# The Haswell Microarchitecture - 4th Generation Processor

Tarush Jain<sup>#</sup>, Tanmay Agrawal<sup>\*</sup>

<sup>#</sup>IT Department, MIT College of Engineering ,Pune, India \*IT Department Maharashtra Institute of Technology ,Pune, India

Abstract: Haswell is the codename for processors and processor microarchitectures which will replace Sandy Bridge and Ivy Bridge. The Haswell family features a new CPU core, new graphics and substantial changes to the platform in terms of memory and power delivery and power management. The new microarchitecture is expected to improve performance and power consumption, featuring new AVX2 instructions and taking advantage of Intel's 22nm FinFET process technology, while simultaneously introducing new integrated graphics named Iris. The improvements in Haswell are concentrated in the out-of-order scheduling, execution units and especially the memory hierarchy. 4th generation Intel Core processor family based on Haswell microarchitecture will bring faster, thinner, lighter, cooler, more secure systems with built-in graphics to mainstream.

# **I.INTRODUCTION**

Haswell is the processor microarchitecture as a successor to the Sandy Bridge and Ivy Bridge architecture.



Figure 1.1: Intel CPU core roadmaps from NetBurst and P6 to Skymont

The Haswell architecture is specifically designed to optimize the power savings and performance benefits on the improved 22nm process node.

Haswell represents the "tock" in Intel's CPU development program.

# **II.INTEL TICK TOCK**

"Tick-Tock" is a model adopted by chip manufacturer Intel Corporation since 2007 to follow every microarchitectural change with a die shrink of the process technology. Every "tick" is a shrinking of process technology of the previous microarchitecture and every "tock" is a new microarchitecture. Every year, there is expected to be one tick or tock.



Figure 2.1: Intel Tick-Tock (Haswell is a Tock).

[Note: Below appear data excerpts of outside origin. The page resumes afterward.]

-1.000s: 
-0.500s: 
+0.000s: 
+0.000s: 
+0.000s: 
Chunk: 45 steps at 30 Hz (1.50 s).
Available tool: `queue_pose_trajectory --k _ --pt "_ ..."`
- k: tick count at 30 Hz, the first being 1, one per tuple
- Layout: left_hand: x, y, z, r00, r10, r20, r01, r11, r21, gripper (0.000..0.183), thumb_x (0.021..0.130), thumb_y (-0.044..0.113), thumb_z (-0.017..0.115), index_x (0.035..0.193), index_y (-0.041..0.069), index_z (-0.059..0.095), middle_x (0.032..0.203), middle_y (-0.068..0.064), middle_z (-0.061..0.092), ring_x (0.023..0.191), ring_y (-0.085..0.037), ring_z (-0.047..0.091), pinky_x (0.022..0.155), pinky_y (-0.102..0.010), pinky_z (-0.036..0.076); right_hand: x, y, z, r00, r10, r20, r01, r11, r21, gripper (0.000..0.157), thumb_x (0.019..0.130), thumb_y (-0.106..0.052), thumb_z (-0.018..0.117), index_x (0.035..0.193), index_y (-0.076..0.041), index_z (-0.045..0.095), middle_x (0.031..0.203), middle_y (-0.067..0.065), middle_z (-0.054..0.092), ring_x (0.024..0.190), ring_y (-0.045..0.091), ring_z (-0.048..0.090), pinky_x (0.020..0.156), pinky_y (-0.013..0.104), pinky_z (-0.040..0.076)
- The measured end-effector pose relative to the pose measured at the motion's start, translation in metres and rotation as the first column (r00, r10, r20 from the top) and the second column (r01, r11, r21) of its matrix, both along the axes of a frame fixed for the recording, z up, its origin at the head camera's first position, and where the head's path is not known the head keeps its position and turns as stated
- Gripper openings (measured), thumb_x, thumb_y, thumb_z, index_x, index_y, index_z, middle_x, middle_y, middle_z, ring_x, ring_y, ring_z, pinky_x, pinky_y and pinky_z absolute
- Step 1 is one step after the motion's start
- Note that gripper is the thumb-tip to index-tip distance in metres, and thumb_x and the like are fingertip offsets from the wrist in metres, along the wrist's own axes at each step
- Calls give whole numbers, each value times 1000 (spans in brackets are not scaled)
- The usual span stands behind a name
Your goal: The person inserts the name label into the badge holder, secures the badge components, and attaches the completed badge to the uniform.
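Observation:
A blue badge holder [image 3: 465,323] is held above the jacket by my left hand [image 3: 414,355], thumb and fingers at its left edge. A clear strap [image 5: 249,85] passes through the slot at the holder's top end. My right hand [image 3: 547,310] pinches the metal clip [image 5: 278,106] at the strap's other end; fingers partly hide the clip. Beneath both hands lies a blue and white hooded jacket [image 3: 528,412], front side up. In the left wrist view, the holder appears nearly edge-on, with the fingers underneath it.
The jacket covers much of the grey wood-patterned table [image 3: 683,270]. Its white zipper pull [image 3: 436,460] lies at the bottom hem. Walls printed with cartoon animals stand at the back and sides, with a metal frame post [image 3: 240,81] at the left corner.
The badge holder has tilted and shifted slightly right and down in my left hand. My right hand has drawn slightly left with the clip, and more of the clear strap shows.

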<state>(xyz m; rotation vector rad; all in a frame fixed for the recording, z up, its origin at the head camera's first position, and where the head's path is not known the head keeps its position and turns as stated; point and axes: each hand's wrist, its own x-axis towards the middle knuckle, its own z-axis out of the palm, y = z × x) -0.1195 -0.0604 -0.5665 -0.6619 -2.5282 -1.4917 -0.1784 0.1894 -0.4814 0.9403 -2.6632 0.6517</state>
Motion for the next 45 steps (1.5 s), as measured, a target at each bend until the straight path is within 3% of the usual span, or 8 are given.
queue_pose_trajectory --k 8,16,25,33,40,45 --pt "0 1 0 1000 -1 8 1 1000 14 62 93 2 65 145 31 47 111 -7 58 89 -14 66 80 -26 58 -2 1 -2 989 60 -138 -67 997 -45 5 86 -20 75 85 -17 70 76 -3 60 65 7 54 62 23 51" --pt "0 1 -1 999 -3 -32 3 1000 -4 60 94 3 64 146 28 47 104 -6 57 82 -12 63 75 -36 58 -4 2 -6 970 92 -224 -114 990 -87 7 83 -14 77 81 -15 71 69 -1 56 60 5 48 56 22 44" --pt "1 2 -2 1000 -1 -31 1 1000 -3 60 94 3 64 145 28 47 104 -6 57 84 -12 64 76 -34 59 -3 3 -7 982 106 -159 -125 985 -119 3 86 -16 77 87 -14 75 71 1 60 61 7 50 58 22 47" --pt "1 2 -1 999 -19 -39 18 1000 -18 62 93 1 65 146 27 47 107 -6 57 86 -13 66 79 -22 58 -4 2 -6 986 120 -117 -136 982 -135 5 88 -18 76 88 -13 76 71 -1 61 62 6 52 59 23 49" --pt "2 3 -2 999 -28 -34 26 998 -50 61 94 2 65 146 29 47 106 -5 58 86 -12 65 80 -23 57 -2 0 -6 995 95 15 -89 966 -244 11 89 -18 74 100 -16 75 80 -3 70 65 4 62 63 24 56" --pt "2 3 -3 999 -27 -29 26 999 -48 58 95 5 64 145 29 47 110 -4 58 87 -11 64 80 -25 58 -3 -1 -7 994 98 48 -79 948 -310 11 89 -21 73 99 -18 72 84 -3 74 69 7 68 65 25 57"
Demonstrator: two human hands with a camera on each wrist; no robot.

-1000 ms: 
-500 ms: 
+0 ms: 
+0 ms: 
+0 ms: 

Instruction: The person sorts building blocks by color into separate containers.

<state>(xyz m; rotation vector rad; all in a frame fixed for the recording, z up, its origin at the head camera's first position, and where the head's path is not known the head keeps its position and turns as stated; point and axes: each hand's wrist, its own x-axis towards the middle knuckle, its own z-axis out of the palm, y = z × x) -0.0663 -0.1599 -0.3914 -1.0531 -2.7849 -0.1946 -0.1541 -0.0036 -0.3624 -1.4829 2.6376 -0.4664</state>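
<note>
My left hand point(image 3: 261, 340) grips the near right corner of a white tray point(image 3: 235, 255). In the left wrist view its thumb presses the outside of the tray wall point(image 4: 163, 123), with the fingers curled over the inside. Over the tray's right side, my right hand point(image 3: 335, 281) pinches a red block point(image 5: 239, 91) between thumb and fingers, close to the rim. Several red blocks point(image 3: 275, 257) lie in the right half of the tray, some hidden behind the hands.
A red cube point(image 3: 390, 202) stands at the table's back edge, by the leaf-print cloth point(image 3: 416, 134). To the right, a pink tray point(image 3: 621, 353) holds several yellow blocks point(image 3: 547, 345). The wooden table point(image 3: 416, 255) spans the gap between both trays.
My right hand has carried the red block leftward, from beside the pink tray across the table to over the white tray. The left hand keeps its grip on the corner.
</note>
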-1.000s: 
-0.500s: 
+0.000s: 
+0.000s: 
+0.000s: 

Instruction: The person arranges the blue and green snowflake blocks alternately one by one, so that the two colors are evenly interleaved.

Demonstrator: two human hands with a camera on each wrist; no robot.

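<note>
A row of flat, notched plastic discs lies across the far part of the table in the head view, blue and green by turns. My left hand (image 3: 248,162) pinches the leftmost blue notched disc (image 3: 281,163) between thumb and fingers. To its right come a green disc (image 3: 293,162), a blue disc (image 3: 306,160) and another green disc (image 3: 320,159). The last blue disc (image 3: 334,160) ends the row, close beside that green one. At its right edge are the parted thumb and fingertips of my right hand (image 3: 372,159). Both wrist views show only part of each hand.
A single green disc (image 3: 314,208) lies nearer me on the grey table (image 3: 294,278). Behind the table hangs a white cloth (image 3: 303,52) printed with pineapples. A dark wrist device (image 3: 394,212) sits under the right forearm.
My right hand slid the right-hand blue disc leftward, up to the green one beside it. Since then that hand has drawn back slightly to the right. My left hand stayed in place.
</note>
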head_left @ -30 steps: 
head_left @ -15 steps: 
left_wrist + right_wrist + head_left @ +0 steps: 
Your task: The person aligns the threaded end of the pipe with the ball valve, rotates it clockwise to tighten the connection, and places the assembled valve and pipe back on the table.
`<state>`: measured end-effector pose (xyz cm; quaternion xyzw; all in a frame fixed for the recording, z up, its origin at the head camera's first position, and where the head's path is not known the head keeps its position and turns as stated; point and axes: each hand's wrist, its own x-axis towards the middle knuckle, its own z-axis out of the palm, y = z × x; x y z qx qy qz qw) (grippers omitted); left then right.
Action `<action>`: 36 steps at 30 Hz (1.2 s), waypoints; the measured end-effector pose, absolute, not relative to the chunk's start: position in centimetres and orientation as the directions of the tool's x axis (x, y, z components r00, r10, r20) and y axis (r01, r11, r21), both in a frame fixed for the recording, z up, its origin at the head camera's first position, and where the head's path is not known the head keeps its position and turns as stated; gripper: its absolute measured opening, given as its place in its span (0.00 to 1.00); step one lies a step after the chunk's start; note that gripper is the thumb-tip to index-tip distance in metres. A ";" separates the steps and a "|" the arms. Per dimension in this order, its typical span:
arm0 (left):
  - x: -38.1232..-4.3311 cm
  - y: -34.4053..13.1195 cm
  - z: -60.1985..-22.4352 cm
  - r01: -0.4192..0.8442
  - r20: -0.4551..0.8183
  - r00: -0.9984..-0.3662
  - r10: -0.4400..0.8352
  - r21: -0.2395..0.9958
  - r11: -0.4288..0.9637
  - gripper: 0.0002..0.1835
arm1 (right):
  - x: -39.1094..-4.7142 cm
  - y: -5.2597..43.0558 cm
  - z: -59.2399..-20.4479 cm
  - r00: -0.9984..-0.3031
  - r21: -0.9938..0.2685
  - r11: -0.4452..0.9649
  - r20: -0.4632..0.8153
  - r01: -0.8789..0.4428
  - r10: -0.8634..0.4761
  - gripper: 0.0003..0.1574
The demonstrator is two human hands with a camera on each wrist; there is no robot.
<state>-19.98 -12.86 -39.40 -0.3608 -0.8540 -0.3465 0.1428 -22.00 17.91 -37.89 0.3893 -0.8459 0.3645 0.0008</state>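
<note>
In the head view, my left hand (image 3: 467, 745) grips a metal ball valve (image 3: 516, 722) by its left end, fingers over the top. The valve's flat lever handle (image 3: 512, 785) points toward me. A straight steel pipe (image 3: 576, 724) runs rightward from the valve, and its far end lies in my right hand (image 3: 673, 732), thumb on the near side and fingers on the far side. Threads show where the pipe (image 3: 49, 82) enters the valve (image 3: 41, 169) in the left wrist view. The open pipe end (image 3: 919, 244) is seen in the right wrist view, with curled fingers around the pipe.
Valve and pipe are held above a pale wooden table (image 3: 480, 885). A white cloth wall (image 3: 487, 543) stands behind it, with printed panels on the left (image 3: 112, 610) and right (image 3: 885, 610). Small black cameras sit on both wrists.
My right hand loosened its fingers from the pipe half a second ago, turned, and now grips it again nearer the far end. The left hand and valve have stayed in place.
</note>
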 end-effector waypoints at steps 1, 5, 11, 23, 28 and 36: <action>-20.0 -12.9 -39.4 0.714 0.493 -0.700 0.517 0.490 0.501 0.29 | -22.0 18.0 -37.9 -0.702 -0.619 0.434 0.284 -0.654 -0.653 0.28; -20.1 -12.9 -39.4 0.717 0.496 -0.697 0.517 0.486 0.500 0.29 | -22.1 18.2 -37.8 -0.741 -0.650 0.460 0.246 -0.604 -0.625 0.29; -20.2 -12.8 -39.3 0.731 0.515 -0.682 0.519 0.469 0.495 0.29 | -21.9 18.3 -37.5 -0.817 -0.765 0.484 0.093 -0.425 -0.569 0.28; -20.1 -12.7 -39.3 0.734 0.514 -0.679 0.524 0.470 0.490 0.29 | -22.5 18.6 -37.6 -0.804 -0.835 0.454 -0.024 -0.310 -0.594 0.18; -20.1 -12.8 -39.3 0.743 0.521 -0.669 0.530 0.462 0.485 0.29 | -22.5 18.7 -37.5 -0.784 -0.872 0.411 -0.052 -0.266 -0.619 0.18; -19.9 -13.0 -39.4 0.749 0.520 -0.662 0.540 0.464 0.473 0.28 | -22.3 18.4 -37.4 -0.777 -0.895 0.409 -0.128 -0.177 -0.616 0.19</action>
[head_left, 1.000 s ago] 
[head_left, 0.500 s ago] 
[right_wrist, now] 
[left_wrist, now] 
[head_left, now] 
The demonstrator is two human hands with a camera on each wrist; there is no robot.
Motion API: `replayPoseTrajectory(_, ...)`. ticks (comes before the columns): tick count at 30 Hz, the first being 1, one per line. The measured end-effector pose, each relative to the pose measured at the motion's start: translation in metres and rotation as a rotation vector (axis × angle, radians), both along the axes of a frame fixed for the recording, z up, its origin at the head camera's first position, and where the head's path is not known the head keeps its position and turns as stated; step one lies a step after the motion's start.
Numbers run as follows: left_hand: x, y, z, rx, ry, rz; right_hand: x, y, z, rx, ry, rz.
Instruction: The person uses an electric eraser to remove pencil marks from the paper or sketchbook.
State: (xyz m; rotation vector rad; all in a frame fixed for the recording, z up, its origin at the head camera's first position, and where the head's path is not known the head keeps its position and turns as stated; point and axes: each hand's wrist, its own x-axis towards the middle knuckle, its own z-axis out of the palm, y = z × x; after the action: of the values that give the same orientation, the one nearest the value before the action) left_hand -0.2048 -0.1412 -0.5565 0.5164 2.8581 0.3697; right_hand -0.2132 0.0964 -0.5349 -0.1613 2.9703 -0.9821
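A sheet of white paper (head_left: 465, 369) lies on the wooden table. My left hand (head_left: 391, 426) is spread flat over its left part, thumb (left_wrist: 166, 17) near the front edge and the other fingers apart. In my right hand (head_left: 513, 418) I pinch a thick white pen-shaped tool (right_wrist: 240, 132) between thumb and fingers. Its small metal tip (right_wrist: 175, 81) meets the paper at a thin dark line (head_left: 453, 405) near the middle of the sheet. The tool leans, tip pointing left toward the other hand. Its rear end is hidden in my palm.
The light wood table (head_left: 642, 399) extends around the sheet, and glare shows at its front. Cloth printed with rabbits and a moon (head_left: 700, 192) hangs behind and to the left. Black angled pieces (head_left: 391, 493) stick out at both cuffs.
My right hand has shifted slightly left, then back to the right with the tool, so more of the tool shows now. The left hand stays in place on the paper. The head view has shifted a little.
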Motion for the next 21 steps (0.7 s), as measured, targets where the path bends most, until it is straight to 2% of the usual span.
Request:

Intel's "tick-tock" model inspires confidence in the future of microprocessors and the devices that depend on them. A "tick" advances manufacturing technology and a "tock" delivers a new microarchitecture. With a "tick" cycle every couple of years, look for Intel to advance manufacturing process technology and continue to deliver the expected benefits of Moore's Law to users. The typical increase in transistor density enables new capabilities, higher performance levels, and greater energy efficiency-all within a smaller, more capable version of the previous "tock" microarchitecture. In alternating "tock" cycles, expect Intel to use the previous "tick" cycle's manufacturing process technologies to introduce the next big innovation in processor microarchitecture. Intel microarchitecture advancements seek to improve energy efficiency and performance as well as functionality and density of features such as hardwaresupported video transcoding, encryption/decryption, and other integrated capabilities.

## **III. POWER EFFICIENCY**

Haswell processors are much less power hungry than the ivy bridge processors. This power efficiency is the result of Intel's effort in trying to optimize the power consumption of every component on the motherboard. Intel has also equipped the haswell architecture with more power ratings and lower power modes. The haswell based processors can also switch power modes 25% faster than the ivy bridge. With Haswell, Intel has dropped the energy usage of the chip to 10 watts, down from 17 watts used by Ivy Bridge.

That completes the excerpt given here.